Sowohl der Pla del Remei als auch die Gran Vía liegen direkt neben den Jardines del Turia. Deren Entstehungsgeschichte ist äußerst eindrucksvoll: Nachdem eine Überschwemmung die Stadt im Jahr 1957 überflutet hatte, entschied man sich dazu, den Fluss in den Süden außerhalb der Stadt umzuleiten.

Die kostenspielige Umleitung des Flusses dauerte bis 1972 an, doch als die Arbeiten endlich abgeschlossen waren, hatte das leere Flussbett keinen Verwendungszweck mehr. Infolgedessen wurde beschlossen, das Flussbett in einen die Stadt durchziehenden Park mit Grünflächen, Kultur und Freizeitstätten zu verwandeln. Dieser wurde im Jahr 1986 fertiggestellt und ist nun der größte Stadtpark Spaniens.

Der an El Ensanche angrenzende Abschnitt des Flussbettes ist einer der schönsten. Der Entwurf dieses Abschnitts stammt vom Architekten Ricardo Bofill und beinhaltet einen großen Teich, der die historische Brücke Pont de la Mar aus dem Jahr 1591 umgibt und kennzeichnet sich durch Orangenbäume, Springbrunnen und die eindrucksvolle Fontäne vor dem Palau de la Música. Der Musikpalast ist ein weiteres Monument der Stadt und zugleich das Auditorium und Standort des valencianischen Orchesters, in welchem in regelmäßigen Abständen Musikveranstaltungen, Ausstellungen und Kongresse stattfinden. Während der Sommermonate wird hier die Filmoteca d’Estiu abgehalten, ein Open-Air-Kino mit einer riesigen Leinwand, in dem sowohl Neuheiten als auch Filmklassiker aufgeführt werden.

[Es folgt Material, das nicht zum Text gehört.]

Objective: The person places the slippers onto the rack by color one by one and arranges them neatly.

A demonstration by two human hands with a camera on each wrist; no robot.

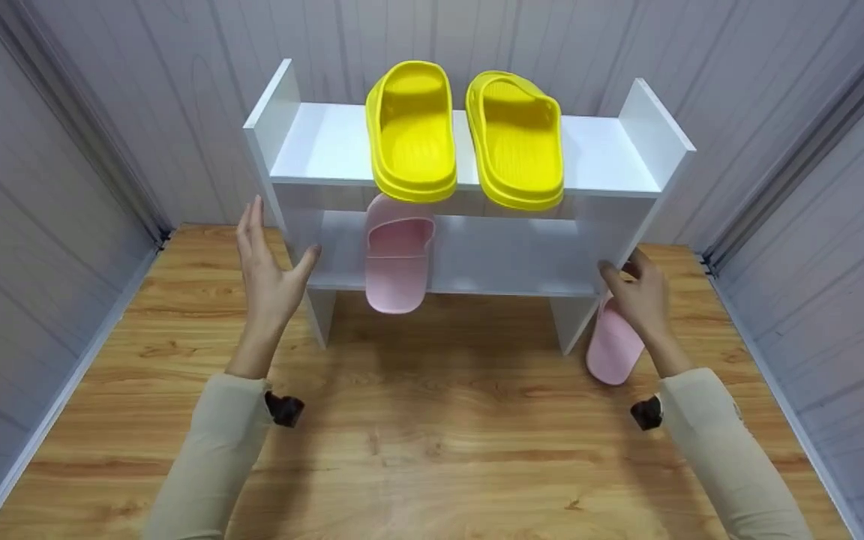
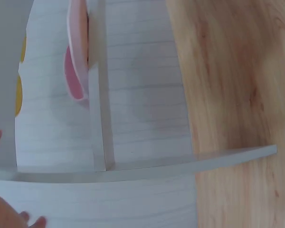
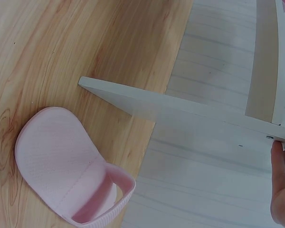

Wie bereits erwähnt zeichnet sich die Gegend durch eine große Anzahl an modernistischen und herrschaftlichen Häusern aus. Der modernistische Wiener Sezession-Stil dominiert die Architektur dieses Viertels vor, aber Sie können gleichzeitig vereinzelt einige Beispiele aus den Epochen des Rationalismuses, der Neugotik, des Eklektizismuses und des Jugendstils vorfinden. Ohne es zu merken, ist man hier von einer Fülle an einzigartigen historischen Gebäuden umgeben: auf der Calle Sorní befinden sich das Dragones und das Cortina-Gebäude, an derPlaza de Cánovas sticht das Chapa-Gebäude mit seiner konkaven Form heraus und in der Calle Cirilo Amorós steht das Ferrer… eine Vielfalt von architektonischen Beispielen, die die Eleganz und den guten Geschmack Valencias unterstreichen.